##### Source data
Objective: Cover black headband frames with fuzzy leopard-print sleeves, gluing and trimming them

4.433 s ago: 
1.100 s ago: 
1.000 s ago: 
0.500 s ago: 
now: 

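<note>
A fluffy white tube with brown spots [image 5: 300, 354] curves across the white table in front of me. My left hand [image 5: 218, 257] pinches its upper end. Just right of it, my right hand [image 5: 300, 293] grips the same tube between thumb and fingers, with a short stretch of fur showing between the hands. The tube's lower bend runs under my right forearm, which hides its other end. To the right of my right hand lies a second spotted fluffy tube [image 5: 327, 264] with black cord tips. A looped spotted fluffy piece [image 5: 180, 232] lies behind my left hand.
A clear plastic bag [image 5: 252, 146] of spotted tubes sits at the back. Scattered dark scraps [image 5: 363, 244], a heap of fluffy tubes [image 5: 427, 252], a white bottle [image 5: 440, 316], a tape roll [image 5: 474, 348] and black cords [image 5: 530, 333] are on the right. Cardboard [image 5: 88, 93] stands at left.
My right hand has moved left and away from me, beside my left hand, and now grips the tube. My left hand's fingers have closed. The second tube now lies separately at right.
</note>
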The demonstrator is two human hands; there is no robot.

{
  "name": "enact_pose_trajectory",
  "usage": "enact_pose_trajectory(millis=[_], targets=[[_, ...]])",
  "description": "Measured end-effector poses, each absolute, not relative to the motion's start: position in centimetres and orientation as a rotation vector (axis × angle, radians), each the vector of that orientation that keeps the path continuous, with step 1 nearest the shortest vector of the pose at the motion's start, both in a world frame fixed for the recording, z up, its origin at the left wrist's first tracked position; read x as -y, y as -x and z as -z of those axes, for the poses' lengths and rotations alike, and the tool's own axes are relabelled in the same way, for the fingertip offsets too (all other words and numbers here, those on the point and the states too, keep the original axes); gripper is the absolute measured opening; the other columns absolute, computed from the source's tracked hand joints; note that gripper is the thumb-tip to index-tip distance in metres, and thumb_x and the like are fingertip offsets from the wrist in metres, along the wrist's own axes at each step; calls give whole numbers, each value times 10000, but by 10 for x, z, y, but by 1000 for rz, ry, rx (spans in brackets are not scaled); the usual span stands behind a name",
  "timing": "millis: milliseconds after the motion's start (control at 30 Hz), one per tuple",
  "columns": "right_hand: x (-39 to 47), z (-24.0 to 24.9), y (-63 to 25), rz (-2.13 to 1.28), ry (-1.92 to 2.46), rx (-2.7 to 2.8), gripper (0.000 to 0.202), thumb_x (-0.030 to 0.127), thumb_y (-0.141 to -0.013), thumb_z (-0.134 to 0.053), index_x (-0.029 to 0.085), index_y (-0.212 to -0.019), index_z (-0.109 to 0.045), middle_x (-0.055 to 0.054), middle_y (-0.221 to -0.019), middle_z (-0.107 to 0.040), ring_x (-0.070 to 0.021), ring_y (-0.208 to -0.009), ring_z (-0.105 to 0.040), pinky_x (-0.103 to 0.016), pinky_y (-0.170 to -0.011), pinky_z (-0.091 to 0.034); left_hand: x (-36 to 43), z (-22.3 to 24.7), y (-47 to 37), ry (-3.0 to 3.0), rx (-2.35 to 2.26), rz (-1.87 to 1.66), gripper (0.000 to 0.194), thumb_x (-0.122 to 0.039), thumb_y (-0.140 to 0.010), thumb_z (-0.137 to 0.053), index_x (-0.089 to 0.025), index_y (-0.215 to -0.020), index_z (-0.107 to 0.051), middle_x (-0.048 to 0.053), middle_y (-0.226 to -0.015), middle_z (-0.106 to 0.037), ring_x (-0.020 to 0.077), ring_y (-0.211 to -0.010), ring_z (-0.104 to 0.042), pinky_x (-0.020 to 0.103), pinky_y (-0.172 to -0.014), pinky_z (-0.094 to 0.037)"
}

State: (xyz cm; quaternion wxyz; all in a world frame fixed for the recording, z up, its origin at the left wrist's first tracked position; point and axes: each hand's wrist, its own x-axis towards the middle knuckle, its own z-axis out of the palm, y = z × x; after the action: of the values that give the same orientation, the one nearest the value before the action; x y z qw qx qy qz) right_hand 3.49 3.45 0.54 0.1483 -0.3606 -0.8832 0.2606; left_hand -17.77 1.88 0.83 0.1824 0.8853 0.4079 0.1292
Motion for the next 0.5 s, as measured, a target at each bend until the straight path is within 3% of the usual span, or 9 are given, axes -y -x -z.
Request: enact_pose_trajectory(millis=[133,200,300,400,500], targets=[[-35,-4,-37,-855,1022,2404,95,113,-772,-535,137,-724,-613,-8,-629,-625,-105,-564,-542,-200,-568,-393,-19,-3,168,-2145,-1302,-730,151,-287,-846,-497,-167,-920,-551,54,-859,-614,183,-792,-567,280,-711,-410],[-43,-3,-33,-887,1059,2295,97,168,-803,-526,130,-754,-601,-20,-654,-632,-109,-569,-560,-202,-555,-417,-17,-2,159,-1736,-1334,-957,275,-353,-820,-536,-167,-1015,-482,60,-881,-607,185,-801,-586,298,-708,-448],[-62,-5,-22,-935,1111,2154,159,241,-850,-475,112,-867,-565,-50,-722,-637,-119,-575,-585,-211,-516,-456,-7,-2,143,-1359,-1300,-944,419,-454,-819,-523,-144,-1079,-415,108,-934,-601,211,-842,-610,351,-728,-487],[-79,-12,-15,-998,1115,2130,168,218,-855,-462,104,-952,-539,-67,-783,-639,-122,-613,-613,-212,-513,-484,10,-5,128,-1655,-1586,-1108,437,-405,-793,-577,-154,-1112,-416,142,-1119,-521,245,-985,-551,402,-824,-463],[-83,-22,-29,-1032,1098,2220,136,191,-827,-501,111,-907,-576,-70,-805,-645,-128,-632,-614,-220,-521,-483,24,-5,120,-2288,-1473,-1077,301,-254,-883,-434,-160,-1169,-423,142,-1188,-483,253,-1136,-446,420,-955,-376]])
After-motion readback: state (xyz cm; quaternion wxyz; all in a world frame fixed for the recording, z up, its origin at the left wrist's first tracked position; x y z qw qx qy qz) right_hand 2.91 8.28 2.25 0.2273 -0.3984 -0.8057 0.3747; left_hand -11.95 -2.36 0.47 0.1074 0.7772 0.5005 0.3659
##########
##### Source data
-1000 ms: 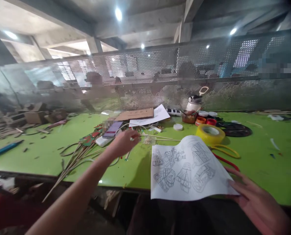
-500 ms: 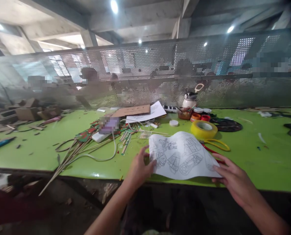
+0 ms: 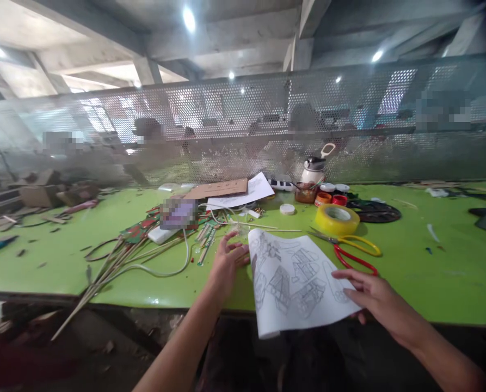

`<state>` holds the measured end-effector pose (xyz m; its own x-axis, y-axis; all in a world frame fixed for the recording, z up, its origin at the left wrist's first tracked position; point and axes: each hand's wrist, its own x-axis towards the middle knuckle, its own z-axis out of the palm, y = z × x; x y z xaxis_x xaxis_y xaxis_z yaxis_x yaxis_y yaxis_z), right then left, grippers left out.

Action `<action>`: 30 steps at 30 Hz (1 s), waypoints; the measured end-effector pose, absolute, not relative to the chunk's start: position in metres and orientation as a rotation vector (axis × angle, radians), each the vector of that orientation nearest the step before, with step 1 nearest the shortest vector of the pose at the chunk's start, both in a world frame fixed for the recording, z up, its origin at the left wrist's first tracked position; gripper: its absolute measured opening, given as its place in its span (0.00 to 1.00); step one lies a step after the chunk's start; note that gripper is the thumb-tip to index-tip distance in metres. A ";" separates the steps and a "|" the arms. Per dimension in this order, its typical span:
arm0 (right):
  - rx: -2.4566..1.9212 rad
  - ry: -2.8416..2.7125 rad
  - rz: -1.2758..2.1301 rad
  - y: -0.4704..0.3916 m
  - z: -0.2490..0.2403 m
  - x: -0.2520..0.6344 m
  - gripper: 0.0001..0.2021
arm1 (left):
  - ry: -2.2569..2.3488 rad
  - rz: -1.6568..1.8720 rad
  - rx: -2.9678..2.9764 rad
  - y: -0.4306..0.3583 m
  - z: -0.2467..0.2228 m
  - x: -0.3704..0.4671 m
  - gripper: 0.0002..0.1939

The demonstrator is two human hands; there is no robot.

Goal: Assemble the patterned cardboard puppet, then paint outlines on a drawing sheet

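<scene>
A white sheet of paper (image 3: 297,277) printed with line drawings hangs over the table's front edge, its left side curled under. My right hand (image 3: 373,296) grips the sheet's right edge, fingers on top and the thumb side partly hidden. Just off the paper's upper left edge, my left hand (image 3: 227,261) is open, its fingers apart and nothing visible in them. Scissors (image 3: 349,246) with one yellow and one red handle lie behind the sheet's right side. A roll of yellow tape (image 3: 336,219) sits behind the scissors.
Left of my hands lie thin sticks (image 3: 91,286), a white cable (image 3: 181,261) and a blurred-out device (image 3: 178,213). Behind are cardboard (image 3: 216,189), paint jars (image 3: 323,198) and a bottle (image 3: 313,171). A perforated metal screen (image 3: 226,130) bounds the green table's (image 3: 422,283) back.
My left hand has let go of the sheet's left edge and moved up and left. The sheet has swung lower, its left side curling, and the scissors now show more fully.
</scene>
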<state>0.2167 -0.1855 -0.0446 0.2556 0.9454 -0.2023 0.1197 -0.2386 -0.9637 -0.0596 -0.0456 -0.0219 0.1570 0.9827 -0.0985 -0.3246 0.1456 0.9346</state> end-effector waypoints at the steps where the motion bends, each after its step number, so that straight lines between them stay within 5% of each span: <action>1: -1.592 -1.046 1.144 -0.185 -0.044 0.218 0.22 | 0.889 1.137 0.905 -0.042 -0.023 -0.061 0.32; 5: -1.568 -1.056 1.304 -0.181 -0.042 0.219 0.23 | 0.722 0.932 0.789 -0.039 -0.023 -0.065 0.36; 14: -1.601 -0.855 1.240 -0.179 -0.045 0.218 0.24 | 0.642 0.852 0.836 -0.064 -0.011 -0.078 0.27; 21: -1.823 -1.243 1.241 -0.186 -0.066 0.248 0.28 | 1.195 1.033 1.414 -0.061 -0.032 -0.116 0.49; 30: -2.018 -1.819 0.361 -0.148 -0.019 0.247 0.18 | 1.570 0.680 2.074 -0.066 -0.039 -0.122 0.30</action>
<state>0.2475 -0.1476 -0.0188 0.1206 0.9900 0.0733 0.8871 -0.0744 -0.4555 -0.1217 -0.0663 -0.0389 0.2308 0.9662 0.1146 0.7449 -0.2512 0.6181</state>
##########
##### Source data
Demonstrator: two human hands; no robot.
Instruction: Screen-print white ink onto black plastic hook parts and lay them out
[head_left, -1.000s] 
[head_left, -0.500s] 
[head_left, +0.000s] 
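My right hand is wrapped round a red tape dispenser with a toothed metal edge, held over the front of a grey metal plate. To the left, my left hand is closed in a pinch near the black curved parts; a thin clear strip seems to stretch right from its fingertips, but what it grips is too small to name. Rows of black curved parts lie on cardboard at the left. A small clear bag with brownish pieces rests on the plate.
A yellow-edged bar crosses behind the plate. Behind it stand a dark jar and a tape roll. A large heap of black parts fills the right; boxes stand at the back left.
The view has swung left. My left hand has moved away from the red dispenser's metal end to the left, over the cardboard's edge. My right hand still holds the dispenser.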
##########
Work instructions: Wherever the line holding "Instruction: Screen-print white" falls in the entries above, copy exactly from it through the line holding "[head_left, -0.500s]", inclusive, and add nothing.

Final answer:
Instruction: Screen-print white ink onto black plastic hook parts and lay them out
[head_left, -1.000s] 
[head_left, -0.500s] 

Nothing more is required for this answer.